Page 10 of SINS & Lies

“I did not abandon you,” he grunts back. “I”—he thinks on it, finding just the right words—“had important business.” Then he adds, “Family business,” as if that makes it all better.

My anger frayed, I glare up at him. “You mean like the family business of cozying up to your uncle and telling him I’m a two-bit whore? That family business?”

“What was I supposed to tell him?” he asks, as if I’m slower than airport Wi-Fi.

Is that what he actually thinks? That I’m a two-bit whore?

If he wasn’t my lifeline right now, I’d flick him in the forehead.

“For the record, I do not cozy up to my uncle.”

“Strike a nerve, did I?” I ask.

His steps turn to stomps. “Do not push me, Kennedy.”

So now I’m Kennedy again. A big, blaring, Do Not Kick the Hornet’s Nest warning sign, I guess.

And he’s right. I really shouldn’t push him. The sane part of me knows this. That this broody, living god is rescuing me.

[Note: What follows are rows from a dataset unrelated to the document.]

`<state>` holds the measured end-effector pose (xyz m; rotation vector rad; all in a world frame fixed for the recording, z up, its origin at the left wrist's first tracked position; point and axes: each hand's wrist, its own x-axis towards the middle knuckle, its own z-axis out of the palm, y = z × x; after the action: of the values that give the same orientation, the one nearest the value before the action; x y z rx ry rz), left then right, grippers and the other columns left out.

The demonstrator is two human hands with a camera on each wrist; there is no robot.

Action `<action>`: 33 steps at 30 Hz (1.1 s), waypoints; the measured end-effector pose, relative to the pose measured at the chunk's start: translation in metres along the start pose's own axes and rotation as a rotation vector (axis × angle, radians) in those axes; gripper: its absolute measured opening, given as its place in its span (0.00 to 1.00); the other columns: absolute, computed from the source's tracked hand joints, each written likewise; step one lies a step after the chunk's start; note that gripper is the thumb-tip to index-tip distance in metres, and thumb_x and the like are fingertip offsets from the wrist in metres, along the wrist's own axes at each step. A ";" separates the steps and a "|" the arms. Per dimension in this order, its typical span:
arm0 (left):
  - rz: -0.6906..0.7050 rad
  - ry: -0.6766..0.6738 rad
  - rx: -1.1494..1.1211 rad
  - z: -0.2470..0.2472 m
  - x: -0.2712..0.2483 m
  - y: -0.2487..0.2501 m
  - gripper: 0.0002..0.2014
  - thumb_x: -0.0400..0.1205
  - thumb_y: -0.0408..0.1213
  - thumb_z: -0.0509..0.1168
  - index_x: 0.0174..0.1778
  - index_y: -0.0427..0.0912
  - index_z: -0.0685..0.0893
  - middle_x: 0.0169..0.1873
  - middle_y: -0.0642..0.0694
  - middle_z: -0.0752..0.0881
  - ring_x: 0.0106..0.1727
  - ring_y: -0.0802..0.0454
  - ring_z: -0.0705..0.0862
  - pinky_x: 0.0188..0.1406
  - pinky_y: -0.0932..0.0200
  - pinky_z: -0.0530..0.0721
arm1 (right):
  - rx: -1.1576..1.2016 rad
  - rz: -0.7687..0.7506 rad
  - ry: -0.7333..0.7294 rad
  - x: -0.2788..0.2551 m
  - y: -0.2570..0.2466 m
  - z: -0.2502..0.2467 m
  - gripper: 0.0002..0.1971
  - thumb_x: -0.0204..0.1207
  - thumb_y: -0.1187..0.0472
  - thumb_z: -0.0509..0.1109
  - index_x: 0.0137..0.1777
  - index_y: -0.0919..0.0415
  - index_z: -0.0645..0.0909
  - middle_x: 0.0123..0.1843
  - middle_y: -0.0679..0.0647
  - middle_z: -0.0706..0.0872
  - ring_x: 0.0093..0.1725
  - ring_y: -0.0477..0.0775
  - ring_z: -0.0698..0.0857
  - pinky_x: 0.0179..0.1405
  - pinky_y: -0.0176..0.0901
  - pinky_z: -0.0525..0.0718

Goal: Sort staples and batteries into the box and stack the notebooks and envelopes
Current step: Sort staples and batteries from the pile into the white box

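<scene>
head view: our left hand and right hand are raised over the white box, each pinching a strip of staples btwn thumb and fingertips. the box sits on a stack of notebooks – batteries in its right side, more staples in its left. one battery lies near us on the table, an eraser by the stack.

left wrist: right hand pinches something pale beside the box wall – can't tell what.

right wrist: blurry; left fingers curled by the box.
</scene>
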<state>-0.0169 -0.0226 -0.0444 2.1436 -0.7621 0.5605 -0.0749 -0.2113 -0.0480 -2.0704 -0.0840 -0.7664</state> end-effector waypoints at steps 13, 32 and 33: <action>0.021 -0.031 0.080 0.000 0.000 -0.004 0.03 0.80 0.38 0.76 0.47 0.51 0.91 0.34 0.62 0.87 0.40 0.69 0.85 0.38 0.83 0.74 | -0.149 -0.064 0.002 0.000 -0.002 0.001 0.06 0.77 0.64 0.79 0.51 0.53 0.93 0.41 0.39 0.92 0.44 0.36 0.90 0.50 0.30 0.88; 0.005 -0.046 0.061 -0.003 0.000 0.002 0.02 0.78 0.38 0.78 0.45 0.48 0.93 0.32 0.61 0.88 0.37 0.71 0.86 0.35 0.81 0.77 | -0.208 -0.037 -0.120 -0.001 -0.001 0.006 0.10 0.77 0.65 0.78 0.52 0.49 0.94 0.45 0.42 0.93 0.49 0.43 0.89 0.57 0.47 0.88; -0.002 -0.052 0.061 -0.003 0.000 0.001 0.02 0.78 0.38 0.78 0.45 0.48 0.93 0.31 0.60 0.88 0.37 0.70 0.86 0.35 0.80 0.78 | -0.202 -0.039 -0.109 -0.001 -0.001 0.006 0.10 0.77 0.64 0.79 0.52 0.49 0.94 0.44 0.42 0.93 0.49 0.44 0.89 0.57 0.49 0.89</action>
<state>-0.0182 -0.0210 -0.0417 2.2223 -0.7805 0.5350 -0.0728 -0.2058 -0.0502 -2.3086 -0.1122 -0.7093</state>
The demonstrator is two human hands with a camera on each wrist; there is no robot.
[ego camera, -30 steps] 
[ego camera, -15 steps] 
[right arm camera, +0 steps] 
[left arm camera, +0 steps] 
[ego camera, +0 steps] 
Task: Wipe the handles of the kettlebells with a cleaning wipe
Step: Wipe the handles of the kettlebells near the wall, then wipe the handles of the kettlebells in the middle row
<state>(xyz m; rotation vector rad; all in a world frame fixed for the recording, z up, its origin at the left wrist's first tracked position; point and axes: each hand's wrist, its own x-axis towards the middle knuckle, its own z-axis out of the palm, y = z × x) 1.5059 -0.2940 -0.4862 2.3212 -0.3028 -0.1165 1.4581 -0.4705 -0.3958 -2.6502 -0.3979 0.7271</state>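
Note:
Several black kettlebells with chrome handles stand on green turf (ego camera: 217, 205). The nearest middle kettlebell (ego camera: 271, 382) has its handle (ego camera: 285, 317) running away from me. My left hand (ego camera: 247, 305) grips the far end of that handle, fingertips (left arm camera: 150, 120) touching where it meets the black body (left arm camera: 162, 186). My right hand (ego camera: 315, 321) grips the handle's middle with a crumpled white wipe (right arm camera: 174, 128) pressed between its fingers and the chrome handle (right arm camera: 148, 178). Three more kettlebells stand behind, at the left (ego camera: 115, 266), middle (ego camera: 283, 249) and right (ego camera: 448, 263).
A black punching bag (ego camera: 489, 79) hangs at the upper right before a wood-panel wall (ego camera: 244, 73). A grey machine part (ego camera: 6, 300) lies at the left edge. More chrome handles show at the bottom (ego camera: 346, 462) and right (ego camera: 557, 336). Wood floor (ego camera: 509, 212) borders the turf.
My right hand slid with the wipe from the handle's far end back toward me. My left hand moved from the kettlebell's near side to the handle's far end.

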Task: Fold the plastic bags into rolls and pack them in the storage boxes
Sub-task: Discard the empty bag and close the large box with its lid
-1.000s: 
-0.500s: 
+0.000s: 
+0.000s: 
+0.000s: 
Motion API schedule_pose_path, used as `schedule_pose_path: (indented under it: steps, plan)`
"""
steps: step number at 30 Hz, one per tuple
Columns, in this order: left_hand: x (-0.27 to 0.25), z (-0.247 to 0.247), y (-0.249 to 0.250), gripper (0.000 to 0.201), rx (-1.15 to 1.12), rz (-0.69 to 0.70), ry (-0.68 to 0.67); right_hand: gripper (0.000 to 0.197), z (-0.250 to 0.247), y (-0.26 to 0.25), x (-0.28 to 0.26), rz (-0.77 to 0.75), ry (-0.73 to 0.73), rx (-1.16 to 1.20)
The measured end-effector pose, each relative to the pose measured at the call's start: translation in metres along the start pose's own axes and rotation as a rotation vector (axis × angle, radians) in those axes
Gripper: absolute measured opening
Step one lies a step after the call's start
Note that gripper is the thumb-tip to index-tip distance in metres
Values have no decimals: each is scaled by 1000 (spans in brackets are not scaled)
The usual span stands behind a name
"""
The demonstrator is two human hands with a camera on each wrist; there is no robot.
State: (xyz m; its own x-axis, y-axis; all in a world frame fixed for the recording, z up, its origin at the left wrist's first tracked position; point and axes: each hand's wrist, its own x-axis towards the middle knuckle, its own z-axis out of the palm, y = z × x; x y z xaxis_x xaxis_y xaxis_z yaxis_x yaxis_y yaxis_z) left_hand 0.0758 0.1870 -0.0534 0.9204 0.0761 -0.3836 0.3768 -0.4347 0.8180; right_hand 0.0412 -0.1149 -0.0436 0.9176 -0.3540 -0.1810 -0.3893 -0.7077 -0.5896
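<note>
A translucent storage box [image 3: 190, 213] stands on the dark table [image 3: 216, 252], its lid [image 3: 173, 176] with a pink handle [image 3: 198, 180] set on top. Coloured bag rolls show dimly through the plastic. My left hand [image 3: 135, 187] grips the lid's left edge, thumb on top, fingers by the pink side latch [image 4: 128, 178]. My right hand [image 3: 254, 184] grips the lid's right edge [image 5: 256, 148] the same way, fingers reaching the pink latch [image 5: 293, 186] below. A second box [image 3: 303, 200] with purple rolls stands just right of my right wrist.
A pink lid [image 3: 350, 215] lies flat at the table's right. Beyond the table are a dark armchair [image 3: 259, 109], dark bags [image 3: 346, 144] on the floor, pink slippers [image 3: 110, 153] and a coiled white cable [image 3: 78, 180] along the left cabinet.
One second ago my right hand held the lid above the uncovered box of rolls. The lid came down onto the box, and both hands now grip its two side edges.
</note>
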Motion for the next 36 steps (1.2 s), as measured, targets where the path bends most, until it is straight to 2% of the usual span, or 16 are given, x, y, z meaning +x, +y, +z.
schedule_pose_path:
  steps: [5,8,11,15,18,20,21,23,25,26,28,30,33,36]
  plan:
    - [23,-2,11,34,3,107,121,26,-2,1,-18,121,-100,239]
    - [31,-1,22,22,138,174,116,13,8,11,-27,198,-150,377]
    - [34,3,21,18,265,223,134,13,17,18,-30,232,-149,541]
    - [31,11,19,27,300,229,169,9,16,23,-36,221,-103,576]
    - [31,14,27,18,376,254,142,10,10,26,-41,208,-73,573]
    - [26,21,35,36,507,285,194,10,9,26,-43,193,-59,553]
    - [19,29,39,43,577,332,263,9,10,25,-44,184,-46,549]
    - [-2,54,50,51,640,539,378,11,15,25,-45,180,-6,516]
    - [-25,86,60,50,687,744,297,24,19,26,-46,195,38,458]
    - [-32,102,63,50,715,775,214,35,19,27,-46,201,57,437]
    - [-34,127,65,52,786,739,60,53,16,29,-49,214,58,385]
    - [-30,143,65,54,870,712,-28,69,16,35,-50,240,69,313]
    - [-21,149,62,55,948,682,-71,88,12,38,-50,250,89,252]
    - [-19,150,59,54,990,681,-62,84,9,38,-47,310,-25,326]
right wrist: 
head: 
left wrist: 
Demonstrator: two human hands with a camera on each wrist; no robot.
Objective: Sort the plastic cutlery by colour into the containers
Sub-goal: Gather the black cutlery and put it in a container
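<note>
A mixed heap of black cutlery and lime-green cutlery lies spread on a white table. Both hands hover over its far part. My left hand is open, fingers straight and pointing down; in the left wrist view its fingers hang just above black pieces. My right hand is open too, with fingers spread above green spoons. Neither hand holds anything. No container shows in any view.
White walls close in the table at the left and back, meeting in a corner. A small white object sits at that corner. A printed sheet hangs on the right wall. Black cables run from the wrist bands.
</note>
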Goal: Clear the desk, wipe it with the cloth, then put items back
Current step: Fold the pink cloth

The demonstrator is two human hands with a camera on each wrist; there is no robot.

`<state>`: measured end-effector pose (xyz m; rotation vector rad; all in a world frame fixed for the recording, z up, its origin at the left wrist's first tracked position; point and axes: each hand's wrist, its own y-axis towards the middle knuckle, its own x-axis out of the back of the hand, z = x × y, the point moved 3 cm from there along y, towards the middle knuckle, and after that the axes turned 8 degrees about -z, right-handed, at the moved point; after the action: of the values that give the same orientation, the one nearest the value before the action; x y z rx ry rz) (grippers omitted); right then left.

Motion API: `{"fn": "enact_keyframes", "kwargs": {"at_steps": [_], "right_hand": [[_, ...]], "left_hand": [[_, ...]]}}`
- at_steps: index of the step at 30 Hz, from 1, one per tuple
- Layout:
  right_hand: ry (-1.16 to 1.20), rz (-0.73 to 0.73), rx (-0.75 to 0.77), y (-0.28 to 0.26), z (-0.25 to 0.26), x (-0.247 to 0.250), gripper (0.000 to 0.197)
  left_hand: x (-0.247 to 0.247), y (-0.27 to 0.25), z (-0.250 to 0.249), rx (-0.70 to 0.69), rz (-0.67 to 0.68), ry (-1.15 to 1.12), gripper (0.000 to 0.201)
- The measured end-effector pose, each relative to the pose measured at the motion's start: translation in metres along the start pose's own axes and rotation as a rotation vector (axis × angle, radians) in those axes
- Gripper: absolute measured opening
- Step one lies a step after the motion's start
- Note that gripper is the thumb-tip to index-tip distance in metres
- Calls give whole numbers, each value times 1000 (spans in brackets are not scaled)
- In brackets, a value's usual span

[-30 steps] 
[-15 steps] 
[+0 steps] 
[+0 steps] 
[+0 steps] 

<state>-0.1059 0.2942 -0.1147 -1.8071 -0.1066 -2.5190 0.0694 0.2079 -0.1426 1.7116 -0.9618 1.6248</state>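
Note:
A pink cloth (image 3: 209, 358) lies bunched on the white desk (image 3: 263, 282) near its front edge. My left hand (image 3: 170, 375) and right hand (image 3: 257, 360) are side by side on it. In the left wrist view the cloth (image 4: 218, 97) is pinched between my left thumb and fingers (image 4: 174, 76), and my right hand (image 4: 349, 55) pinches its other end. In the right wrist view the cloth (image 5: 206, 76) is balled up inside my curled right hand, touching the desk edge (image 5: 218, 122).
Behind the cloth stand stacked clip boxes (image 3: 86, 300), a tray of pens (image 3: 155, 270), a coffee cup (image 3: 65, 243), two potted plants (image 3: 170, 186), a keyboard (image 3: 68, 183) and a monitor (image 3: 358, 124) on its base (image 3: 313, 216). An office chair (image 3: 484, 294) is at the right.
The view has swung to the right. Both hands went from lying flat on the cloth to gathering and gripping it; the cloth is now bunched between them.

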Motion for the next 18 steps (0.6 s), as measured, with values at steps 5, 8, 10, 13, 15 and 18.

Despite his hardened jaw and steel behind his eyes, his grip on me tightens. It’s like watching an irate toddler stomp through the forest, protecting a precious toy.

Then his frustration snaps. “This isn’t working for me.” It’s as if he’s come to a decision. One that suddenly doesn’t include me.

What?

My jaw would’ve hit the ground if Enzo hadn’t been hauling me through the woods at a breakneck pace. Like a bull at a rodeo, my Scottish side charges into the fray, full force.

“News flash, Mr. D’Angelo. This—I gesture to my bashed-up body and his ridiculous blazer as my only article of clothing—“isn’t working for me either.”

Our words hang between us like a challenge, each of us daring the other to back down first. But deep down, I know there’s more between us than angry words and pent-up frustration.

And enough raw heat blazing between us to power the sun.

Tension escalates, thick and palpable, as we try—and fail—to keep our voices low. Out of sheer exasperation, I poke the bear. “Why didn’t you do what you mobsters normally do?”

“Criticizing my work?” He smirks. “And what is it you think we mobsters normally do?”

“I don’t know. Shoot him? Like, in the kneecaps or something?”

With the grace of a panther, Enzo effortlessly sidesteps a low-hanging branch, guiding us forward through a pitch-black patch of forest.

“I assure you, Bella, there’s nothing I’d love more than to put a bullet in his kneecap. Or something,” he huffs, his hold on me tightening. “Look around,” he prompts.

I do, feeling more lost than ever.

“It’s dark. If I fire at him, I might hit you,” he adds, adjusting me in his arms as he considers our next move. “And even if by some miracle I managed to hit him, chances are he’d fire back. Which means one of us would be dead. Possibly me,” he says, with a touch of sarcasm.

At least, I think it’s sarcasm.

Who knows?

There’s so much raw tension knotted between us, I’m not sure of anything anymore.

Except that he’s rescuing me. And I need to be more grateful and less dumping all my pent-up shit on the man carrying me out of the bowels of hell.

I let out a soft breath. “Thank you,” I utter.

“For not killing you myself when you got yourself kidnapped?” I swear, this man needs Jesus.